▸ **REQUIRED ACTION**: Omit all pictures and transcribe only the lines in the entries below that run from the line with "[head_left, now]" through the line with "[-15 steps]".

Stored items
= Beginning of Section =

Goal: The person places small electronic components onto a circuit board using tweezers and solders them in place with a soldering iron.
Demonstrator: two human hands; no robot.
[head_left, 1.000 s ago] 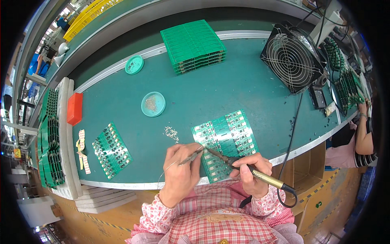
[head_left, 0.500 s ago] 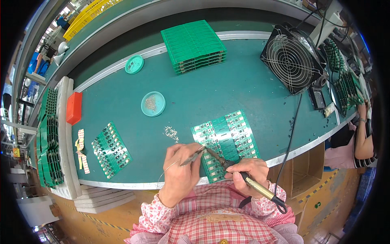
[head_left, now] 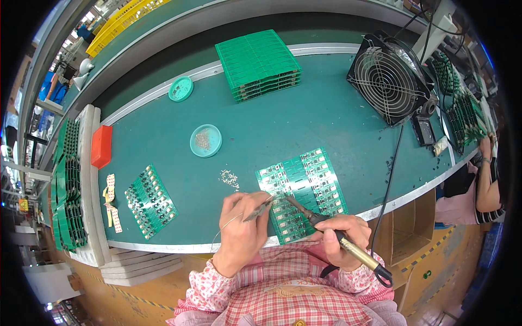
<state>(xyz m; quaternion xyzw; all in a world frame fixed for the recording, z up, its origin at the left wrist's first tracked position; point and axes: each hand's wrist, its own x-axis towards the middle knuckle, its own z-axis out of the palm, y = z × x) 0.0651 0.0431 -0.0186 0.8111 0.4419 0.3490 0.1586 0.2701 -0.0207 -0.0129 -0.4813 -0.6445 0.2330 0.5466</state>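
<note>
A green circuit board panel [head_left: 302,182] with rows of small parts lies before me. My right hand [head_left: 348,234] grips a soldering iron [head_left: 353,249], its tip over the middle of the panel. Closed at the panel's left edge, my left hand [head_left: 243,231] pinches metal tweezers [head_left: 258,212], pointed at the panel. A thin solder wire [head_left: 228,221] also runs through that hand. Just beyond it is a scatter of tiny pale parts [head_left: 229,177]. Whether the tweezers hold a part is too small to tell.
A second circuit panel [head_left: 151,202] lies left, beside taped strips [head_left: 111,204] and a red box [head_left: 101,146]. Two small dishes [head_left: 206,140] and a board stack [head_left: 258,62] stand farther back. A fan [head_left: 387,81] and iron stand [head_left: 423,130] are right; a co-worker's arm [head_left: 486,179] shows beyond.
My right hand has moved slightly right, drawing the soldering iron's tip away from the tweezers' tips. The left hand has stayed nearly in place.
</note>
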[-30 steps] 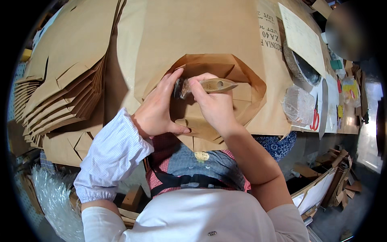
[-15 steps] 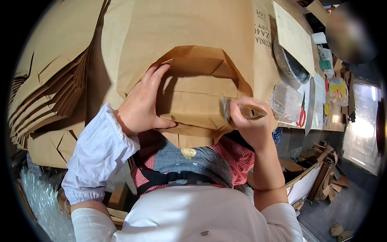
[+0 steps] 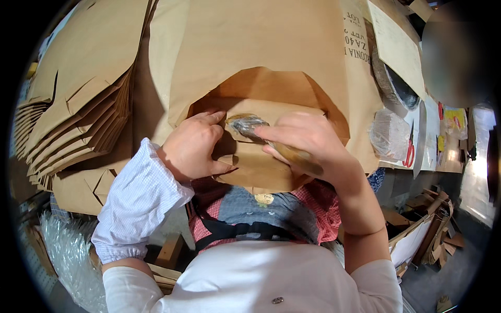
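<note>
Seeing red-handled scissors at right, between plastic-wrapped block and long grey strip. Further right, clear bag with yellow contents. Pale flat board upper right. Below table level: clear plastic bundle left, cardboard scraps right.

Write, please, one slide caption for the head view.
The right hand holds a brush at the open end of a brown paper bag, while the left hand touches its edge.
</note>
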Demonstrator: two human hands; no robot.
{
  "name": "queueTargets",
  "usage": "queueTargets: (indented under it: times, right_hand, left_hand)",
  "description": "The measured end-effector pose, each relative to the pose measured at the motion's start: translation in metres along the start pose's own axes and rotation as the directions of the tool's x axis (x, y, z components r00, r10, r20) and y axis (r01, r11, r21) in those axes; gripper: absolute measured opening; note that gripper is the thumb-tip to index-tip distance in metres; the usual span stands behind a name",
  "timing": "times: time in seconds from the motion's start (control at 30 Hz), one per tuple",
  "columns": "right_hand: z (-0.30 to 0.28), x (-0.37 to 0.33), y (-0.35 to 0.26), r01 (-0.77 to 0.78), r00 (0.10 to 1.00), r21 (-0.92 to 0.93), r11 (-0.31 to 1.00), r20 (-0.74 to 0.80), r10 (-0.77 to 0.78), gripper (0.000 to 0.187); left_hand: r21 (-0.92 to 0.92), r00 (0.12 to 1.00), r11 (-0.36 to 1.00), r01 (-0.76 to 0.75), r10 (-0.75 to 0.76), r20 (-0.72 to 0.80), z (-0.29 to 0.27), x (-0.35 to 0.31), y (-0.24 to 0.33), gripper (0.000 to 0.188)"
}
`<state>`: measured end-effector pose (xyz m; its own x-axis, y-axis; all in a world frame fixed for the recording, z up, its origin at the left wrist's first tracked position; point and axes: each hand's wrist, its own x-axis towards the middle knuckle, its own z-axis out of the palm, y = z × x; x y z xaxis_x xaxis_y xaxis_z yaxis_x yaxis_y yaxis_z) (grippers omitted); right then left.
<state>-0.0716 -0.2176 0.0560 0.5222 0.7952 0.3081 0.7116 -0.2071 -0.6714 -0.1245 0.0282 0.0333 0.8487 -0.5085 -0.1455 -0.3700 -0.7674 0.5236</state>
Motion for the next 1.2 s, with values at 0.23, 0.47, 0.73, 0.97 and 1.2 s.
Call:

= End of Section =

▸ **RESPONSE AREA**:
[head_left, now] 
<state>(xyz m; quaternion xyzw; all in a world frame fixed for the recording, z up, its origin at the left wrist's first tracked position; point and axes: each hand's wrist, its own x-axis towards the middle knuckle, its own z-axis out of the palm, y = z × x) 0.0651 0.0431 -0.0186 0.8111 0.4419 0.3490 0.1586 0.2701 -0.0207 -0.0129 -0.4813 -0.6445 0.2330 0.5466</state>
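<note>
A green circuit board panel [head_left: 302,182] with rows of small parts lies before me. My right hand [head_left: 348,234] grips a soldering iron [head_left: 353,249], its tip over the middle of the panel. Closed at the panel's left edge, my left hand [head_left: 243,231] pinches metal tweezers [head_left: 258,212], pointed at the panel. A thin solder wire [head_left: 228,221] also runs through that hand. Just beyond it is a scatter of tiny pale parts [head_left: 229,177]. Whether the tweezers hold a part is too small to tell.
A second circuit panel [head_left: 151,202] lies left, beside taped strips [head_left: 111,204] and a red box [head_left: 101,146]. Two small dishes [head_left: 206,140] and a board stack [head_left: 258,62] stand farther back. A fan [head_left: 387,81] and iron stand [head_left: 423,130] are right; a co-worker's arm [head_left: 486,179] shows beyond.
My right hand has moved slightly right, drawing the soldering iron's tip away from the tweezers' tips. The left hand has stayed nearly in place.
</note>
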[-30 steps] 
[-15 steps] 

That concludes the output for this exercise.